Wednesday, June 17, 2009

L'kabeitz galuyoteinu, hashivah shofteinu

Continuing on the theme of how the brachot/blessing of the Amidah prayer call my mother, zichronah li-b'rachah (may her memory be a blessing) to mind, here are some thoughts that I spoke about between Minchah and Maariv last night:

"L'kabeitz galuyoteinu, to gather our exiles" is certainly what my parents had in mind when they made aliyah/moved to Israel. They had visited my brother in Israel--he made aliyah shortly after our wedding--and had fallen in love with it, so they decided to retire as soon as my father was eligible for the minimum Social Security and move there while they were still young enough to enjoy it.

My parents grew up in a time and place when being a Jew could be hazardous to one's health and/or wealth. While they were very fortunate to have been born and raised in a major U.S. city in the northeast, and, therefore, were spared the horrors of the Shoah (Holocaust), they feared for their safety as children and for their jobs as adults, since anti-Semitism was pretty public and accepted in the U.S., particularly before World War II, but even afterward, until legislation was passed banning discrimination on the grounds of religion. My parents simply loved the idea of "lihyot am choshi b'artzeinu, being a free people in our land," and never having to worry about being a minority again. They spent some years in the Galil (Galilee), then a while in Ashkelon, then moved to the same Jerusalem neighborhood as my brother and his then-wife and their children. When we visited them in August 2005, they were still hopping on buses and going to Midrachov Ben Yehudah (the pedestrian mall on and around Ben Yehudah Street) to shop, window-shop, and enjoy a schwarmah sandwich. My mother loved it when her and Dad's helper brought them fresh chummus, and kept pestering me, Ms. Kitchen Klutz, to try making a sauteed onion, lentils, and rice dish (majadara, mujeddara?) that's popular in Israel. She thoroughly enjoyed living in a country where there was a sukkah on every balcony and lawn during Sukkot.

"Hashivah shofteinu, restore our judges." Okay, my parents weren't judges, but they sure knew how to pick judges.
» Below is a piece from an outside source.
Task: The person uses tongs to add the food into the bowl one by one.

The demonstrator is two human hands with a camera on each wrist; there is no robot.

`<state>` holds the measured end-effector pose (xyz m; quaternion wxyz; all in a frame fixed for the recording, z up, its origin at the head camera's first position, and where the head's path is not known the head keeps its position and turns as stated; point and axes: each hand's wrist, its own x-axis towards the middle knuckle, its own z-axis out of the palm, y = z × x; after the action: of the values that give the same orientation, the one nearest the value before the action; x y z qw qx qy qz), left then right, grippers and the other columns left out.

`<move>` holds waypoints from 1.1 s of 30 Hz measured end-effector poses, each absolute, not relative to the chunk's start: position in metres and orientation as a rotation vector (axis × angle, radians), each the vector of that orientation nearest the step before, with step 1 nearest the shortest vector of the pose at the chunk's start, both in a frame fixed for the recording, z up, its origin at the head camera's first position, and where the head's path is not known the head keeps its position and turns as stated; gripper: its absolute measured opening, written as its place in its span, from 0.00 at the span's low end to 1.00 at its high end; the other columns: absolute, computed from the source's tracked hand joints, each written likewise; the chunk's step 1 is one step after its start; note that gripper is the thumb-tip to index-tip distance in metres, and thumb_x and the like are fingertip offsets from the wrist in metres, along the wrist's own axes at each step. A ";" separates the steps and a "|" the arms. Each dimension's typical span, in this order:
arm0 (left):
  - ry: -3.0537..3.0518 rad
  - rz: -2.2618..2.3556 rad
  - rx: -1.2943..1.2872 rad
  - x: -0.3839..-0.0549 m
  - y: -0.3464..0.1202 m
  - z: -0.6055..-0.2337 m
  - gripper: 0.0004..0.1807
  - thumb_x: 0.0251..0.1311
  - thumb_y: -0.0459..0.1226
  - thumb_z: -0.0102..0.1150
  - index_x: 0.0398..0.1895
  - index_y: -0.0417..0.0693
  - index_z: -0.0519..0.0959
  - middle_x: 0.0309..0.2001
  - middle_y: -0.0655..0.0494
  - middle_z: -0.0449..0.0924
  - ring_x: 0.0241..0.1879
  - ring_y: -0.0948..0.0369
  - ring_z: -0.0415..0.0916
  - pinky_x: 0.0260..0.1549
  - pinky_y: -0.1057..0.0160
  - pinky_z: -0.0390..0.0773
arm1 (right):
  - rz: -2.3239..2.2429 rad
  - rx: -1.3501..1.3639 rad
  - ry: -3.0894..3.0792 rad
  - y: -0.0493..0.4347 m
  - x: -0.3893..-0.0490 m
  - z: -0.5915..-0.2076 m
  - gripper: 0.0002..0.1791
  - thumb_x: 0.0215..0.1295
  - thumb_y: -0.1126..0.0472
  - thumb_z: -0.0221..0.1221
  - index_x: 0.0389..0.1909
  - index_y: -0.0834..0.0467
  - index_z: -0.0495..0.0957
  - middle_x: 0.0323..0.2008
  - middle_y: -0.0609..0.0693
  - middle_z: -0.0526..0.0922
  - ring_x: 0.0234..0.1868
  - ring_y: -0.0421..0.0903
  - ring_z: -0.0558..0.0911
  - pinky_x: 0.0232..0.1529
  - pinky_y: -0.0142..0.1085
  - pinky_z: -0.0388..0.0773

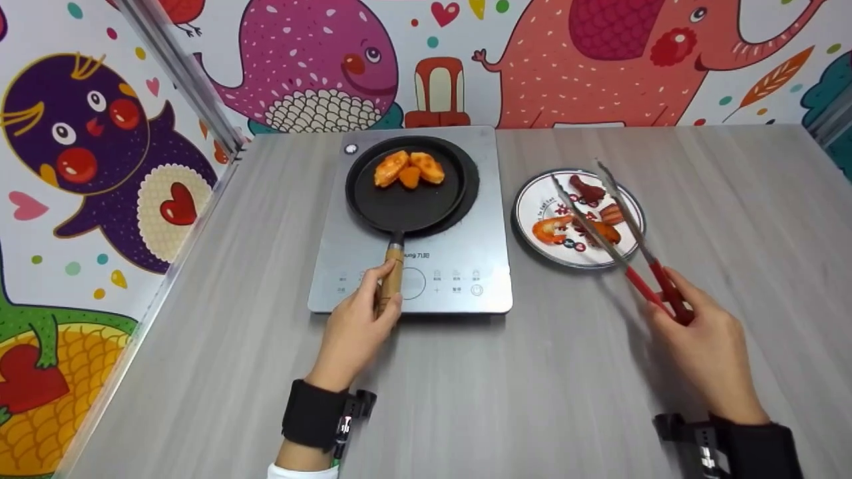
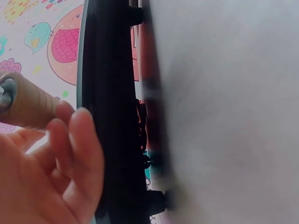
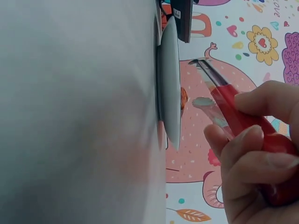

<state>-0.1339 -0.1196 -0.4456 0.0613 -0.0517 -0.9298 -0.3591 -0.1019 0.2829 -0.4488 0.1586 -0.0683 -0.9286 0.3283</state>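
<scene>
My left hand [image 1: 356, 326] grips the wooden handle [image 1: 394, 266] of a black frying pan [image 1: 399, 211], which sits on an induction cooker [image 1: 459, 246]. Two orange-brown food pieces [image 1: 391, 168] and a smaller orange one [image 1: 410, 177] lie in the pan. In my right hand [image 1: 709, 339] are metal tongs with red handles [image 1: 673, 293], their arms spread apart over a white plate [image 1: 523, 226]. On that plate rest a shrimp [image 1: 550, 231], a dark red piece [image 1: 587, 190], a striped bacon-like slice [image 1: 611, 213] and a browned piece [image 1: 606, 233]. Nothing shows between the tong tips.
A grey wood-grain table [image 1: 466, 399] carries the cooker and plate. Printed cartoon panels [image 1: 452, 53] stand along the back and left sides, close behind the cooker. The cooker's touch controls [image 1: 456, 283] face the near edge.
</scene>
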 end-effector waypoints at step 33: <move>-2.799 -1.097 -0.183 -0.134 -0.121 -0.444 0.24 0.59 0.48 0.48 0.60 0.69 0.62 0.46 0.55 0.77 0.33 0.63 0.75 0.30 0.60 0.73 | 0.855 -0.198 -2.703 0.277 -0.110 -0.446 0.27 0.57 0.52 0.58 0.56 0.60 0.71 0.43 0.67 0.77 0.30 0.57 0.73 0.22 0.38 0.63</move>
<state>-0.1336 -0.1211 -0.4444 0.0645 -0.0607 -0.9274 -0.3635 -0.1099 0.2769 -0.4462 0.1491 -0.0689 -0.9405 0.2976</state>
My parents were very big on civic responsibility, and always voted. They were also very big on Jewish communal responsibility. They were members of and supported the local Conservative synagogue, in terms of both attendance at services and in financial terms. In addition, my mother was an active member of Hadassah. After their aliyah, and once they settled in Yerushalayim, they were very active in the Association of Americans and Canadian in Israel. My mother was particularly active in a chug/club for English-speaking olim (immigrants) with hearing loss.

Speaking of the hearing-loss chug, I received this fine tribute to my mother from a total stranger, forwarded by my uncle, my mother's brother:

We were very sad to hear about the passing away of ____.

I do hope she did not suffer though her last few months.

I still remember meeting her during my Gallaudet college [of the Deaf, in Washington, DC] years.

Since I returned to Israel in 1985 we were in contact mostly by several longs calls every few months and by visiting [ ____ ] and [ ____ ] once a year in their apt. in [ ____ ] Jerusalem.

[ ____ ] also kept me up-to-date about other members . . . who gave me my scholarship.

If there is any way by which I can be of any assistance just let me know and I'll do it.

That says it all. My mother not only accepted her hearing loss, she was active in both the U.S. and Israel in self-help groups for those with hearing loss, taking responsibility for reaching out and helping others who were dealing with the same challenge.


Blogger rivkayael said...

Your mother sounds like a remarkable woman, and this seems to have passed down to her daughter. May her memory be for a blessing.

Thu Jun 18, 11:40:00 AM 2009  
Blogger Shira Salamone said...

RivkaYael, thank you for your kind words.